Sony has built an excellent reputation with its SXRD technology, which is at the heart of the company’s top two front projectors and many of its RPTVs. So when the PS3 arrived at Grayscale Studio, my first thought was, “I wonder how it will look on the DS-R60XBR2,” which I had set up a few days earlier. On paper, at least, pairing the PS3 with a 1920x1080 SXRD TV looked like a match made in heaven. The next thing you know, I was running an HDMI cable from the PS3 to the TV and reaching for the TV’s remote. Speaking of the remote, it’s a soso universal type able to control up to three devices other than the TV. There are no direct-access buttons to select the desired input. The menu system—well, it’s not the most organized I’ve seen. For example, you have to dig down two or move levels just to get to the picture controls. Hint: If you want to save a little time, hit the Tools button instead of Menu.
Running through our battery of video tests, I discovered that the R60XBR2 has a superb contrast ratio, the product of wonderfully deep, solid blacks (low black level) and bright whites (high peak white level). The best grayscale we could obtain without resorting to a fullblown calibration was a bit on the blue side, but not bad. As for the red, green, and blue primaries, they were oversaturated, especially the green. For more on the tech details, go to avguide.com. Next up was the HQV Benchmark DVD. The finest level of detail was clearly visible, but I saw lots of jaggies between the red and white stripes in the waving American flag clip and in the low-angle diagonals test pattern. Noise reduction was somewhat effective without degrading the picture, but even at the High setting, some noise was still visible in the intentionally noisy clips. The set’s processor was also unable to compensate for the conversion from movies at 24fps to video’s 30fps at 480i or 1080i. This is no big deal if you feed it 1080p from something like the PS3, which takes care of this conversion quite nicely.
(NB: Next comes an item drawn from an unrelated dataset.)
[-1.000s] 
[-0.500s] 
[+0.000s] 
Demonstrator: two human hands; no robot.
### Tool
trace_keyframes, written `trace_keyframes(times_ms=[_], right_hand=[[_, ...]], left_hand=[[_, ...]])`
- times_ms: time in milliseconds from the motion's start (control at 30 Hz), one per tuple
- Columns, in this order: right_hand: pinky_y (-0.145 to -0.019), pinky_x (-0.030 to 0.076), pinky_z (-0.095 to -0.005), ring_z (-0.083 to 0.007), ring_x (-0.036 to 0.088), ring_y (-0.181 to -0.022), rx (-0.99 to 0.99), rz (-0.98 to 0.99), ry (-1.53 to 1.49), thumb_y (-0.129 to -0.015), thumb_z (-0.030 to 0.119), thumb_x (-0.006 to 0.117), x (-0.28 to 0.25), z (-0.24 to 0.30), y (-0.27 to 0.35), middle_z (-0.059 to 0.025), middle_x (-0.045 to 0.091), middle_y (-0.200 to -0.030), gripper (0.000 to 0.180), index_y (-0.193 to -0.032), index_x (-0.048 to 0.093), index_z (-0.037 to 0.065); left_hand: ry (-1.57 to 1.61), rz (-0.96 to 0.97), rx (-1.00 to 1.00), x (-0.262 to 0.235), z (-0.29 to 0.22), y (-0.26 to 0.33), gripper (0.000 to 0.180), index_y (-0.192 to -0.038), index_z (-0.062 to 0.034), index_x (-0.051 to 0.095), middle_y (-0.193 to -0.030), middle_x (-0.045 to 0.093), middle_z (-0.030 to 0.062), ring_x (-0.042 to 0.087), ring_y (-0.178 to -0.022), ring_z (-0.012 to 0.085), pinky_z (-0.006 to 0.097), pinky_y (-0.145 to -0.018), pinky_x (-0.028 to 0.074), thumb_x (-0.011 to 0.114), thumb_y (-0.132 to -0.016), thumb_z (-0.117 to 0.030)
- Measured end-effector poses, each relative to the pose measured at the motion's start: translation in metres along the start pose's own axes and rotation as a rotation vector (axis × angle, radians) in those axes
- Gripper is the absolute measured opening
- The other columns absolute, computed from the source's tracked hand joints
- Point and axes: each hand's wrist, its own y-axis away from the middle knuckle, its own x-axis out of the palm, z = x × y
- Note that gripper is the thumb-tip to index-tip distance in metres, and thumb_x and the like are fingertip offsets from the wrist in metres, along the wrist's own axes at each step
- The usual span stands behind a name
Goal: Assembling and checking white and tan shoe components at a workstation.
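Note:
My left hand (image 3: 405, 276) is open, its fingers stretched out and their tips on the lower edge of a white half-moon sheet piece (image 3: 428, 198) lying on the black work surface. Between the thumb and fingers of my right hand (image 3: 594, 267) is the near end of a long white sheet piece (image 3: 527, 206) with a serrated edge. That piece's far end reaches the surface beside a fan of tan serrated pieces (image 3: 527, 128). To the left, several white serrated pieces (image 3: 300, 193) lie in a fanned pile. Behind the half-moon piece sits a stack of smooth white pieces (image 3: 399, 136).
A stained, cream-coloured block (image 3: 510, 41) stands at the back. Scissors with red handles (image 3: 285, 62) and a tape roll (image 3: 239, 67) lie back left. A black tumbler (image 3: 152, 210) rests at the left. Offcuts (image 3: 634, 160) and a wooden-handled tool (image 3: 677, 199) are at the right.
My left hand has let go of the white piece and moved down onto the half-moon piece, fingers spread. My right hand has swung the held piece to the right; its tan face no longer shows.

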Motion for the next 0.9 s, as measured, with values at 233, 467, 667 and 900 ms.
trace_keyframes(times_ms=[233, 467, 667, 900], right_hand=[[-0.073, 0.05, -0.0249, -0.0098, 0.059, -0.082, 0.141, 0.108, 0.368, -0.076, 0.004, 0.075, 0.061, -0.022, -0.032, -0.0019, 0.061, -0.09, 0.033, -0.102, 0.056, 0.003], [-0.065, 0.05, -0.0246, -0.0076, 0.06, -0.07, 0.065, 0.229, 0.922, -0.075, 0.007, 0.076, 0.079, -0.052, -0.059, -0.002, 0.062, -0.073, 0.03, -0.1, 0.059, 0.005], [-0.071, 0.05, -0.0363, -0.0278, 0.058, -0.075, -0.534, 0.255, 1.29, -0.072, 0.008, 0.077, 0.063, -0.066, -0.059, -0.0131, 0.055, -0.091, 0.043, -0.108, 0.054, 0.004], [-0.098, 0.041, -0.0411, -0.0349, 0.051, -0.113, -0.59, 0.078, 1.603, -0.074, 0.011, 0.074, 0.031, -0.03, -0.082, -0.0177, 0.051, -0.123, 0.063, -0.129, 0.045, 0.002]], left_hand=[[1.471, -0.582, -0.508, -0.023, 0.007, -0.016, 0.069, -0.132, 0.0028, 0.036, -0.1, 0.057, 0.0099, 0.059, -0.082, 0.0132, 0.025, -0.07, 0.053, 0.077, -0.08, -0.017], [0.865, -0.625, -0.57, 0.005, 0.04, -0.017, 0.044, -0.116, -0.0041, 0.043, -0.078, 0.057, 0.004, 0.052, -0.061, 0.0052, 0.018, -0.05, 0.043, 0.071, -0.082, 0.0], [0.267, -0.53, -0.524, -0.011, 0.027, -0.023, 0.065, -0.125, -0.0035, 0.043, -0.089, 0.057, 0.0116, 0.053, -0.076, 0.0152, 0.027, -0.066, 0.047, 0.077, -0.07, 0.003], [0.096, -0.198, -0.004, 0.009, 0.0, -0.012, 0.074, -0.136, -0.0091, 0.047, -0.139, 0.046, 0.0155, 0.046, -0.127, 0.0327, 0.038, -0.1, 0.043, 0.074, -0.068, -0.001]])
On to Blu-ray. With the PS3 set to its 1080p mode, detail was exceptional—from the clearly defined snowflakes at the beginning of Kingdom of Heaven to the bustling slums below the low flying helicopter in Black Hawk Down. Color was also surprisingly pleasant; in particular, skin tones looked completely natural with no hint of red or green bias. Some of the strong reds and greens popped a bit more than I might like in Stealth, but this was less of a problem than I would have guessed from the measurements. The blacks were solid and inky, making it easy to ignore the letterbox bars on movies. And shadow detail was also very good, with few if any dark blobs in the Buddhist temple scene in Stealth and the Joint Operations Center in Black Hawk Down. Overall, I was very impressed with the Sony KDS-R60XBR2’s performance. Sure, primary colors look a bit overdone and video processing is less than exemplary, but these are minor complaints. If you have the opportunity to pair a PS3 with this TV, prepare to be wowed.
Despite all the pre-launch hype, Sony’s PS3 comes up short due to a lackluster lineup of software that has yet to demonstrate what the system is truly capable of. (Those annoying software glitches don’t help either.) From a pure gaming perspective, the Xbox 360 is the better deal right now, offering comparable performance for less money. But when you consider PS3’s impressive collection of
features—Blu-ray most notably—and its untapped gaming potential, things start to look up. The PS3 can only get better in the months ahead.